O que sabemos nós, cientificamente, no futebol, que os outros não possam saber também? De facto, a nossa “forte personalidade espiritual”, traduzida em expressiva comunicação e em leal e simpático relacionamento, permite-nos uma liderança carismática, mesmo no meio de povos com itinerários históricos e culturais muito diferentes dos nossos.

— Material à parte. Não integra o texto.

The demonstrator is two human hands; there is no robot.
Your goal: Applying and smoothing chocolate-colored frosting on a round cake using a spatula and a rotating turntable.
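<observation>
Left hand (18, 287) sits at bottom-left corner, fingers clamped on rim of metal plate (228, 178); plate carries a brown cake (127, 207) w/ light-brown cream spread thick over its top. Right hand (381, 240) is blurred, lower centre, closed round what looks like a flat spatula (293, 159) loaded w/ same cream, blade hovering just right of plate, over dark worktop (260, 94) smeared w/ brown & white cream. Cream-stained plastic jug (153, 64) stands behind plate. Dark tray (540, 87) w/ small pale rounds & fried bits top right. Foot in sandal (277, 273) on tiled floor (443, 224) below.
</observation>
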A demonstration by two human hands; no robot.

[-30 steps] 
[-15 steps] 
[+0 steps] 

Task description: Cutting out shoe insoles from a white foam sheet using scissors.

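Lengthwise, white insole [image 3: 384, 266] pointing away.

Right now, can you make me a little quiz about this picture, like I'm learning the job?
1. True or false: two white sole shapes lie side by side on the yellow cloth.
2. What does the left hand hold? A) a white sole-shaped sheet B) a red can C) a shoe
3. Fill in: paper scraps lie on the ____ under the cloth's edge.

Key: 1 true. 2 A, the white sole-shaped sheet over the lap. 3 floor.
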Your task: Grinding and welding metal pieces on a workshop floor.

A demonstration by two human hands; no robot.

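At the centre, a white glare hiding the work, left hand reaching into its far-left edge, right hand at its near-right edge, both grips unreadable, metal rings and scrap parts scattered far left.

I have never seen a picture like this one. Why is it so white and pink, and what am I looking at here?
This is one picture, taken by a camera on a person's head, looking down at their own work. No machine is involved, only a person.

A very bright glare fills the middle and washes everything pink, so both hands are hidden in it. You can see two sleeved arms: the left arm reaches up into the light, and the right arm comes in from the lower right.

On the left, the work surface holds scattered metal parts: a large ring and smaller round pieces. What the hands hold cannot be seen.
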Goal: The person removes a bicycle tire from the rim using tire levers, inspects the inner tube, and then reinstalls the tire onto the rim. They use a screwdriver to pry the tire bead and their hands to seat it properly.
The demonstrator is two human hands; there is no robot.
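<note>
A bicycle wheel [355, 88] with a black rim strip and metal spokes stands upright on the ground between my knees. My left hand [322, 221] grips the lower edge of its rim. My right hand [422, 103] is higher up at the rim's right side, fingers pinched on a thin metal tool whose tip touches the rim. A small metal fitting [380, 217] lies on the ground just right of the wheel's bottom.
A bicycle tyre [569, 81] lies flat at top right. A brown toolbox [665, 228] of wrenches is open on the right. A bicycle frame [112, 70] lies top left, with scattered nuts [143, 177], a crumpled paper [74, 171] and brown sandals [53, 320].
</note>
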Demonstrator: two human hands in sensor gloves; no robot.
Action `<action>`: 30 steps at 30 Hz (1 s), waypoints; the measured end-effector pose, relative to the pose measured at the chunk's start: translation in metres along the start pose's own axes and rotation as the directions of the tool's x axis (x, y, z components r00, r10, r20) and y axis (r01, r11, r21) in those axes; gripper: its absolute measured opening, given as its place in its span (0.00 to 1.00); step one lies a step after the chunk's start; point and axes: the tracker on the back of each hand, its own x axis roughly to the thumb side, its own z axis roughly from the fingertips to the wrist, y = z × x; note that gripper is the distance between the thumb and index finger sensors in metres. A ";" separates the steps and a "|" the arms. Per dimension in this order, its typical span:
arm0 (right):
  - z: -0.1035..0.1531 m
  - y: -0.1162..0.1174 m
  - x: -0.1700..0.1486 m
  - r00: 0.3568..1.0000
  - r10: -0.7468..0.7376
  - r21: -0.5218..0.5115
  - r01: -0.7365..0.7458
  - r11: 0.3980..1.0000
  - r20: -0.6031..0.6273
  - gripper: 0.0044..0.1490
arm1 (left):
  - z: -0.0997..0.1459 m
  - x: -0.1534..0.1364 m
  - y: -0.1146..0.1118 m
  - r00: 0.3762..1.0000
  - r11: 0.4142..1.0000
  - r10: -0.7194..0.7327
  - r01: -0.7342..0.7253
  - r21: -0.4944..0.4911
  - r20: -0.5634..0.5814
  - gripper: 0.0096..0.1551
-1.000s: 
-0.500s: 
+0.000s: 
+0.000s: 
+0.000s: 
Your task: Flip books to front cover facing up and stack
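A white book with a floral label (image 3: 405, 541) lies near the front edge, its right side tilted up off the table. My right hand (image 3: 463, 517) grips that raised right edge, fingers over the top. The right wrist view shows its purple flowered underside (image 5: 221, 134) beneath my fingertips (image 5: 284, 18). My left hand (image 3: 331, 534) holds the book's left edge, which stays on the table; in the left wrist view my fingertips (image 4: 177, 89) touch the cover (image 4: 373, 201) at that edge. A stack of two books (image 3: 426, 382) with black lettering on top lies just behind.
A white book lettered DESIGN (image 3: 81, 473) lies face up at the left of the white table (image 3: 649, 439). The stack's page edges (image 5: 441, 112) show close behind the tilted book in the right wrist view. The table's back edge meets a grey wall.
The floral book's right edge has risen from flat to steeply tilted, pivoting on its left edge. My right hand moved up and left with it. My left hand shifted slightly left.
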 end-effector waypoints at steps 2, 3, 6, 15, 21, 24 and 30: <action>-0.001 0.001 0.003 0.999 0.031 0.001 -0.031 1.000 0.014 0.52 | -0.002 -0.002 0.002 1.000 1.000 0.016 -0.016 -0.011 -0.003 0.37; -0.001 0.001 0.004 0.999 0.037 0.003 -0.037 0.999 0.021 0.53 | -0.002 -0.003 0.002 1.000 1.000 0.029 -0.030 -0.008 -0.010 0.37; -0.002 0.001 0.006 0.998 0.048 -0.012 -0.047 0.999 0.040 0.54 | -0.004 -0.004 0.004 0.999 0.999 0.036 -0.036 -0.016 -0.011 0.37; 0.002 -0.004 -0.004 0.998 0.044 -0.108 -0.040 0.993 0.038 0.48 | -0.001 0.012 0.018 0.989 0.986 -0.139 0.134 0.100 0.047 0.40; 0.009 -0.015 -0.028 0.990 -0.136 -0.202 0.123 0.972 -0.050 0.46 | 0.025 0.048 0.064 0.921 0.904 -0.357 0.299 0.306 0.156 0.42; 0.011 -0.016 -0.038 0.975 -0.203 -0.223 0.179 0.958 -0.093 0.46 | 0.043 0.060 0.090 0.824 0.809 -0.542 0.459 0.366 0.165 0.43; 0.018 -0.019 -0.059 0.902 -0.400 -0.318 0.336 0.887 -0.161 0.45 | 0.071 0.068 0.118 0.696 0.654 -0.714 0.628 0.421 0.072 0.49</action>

Há necessidade de uma nova cultura do futebol. Com a cultura de massas, com o mediatismo e o hedonismo consumista, findou a “alta cultura” e, porque se tornou fácil saber de tudo; porque são muitos os que se julgam intérpretes de esperanças colectivas - despertam por aí os “falsos profetas”, os bruxos milagreiros, os anunciadores de um novo mítico D. Sebastião que, mais tarde ou mais cedo, vai regressar para resgatar um povo, uma cidade, até um clube. Não há dúvida: “o fútil tem valor de cultura. A época é de indiferenciação dos géneros e de confusão das hierarquias, que distinguiam, ainda há pouco tempo, a cultura nobre da cultura de massas” (Gilles Lipovetsky e Jean Serroy, A Cultura-Mundo: resposta a uma sociedade desorientada, Edições 70, Lisboa, 2014, p. 126). Assistimos ao triunfo da mediocridade. Há cada vez mais informação, há cada vez menos reflexão e cultura. No romance Bosque Proibido, de Mircea Eliade, encontrei uma página que me ficou gravada, para sempre, na memória. Em Londres, durante a Segunda Grande Guerra, quando os bombardeamentos da aviação alemã se repetiam, dia após dia. Tocam as sirenes anunciadoras de mais aviões, de mais bombas e de um caos indescritível. As pessoas fugiram apavoradas, para os abrigos antiaéreos, diante dos perigos que se aproximavam. As mães cingiam a si os filhos recém-nascidos. O medo tinha a ondulação e a largura de um oceano revolto. No entanto, no meio de um formigueiro de gente que corria desesperada, em direcção à segurança dos abrigos; numa hora de pura irracionalidade onde nada pode refrear o instinto de conservação – um homem curvava-se diante de um livro, indiferente ao zumbido das bombas e ao abismo de desgraças, que se abria à sua frente. Perguntaram-lhe: “Por que não foge você? Não vê que corre perigo?”. E ele, sem tirar os olhos do livro, respondeu imperturbável: “Estou a ler Shakespeare!”…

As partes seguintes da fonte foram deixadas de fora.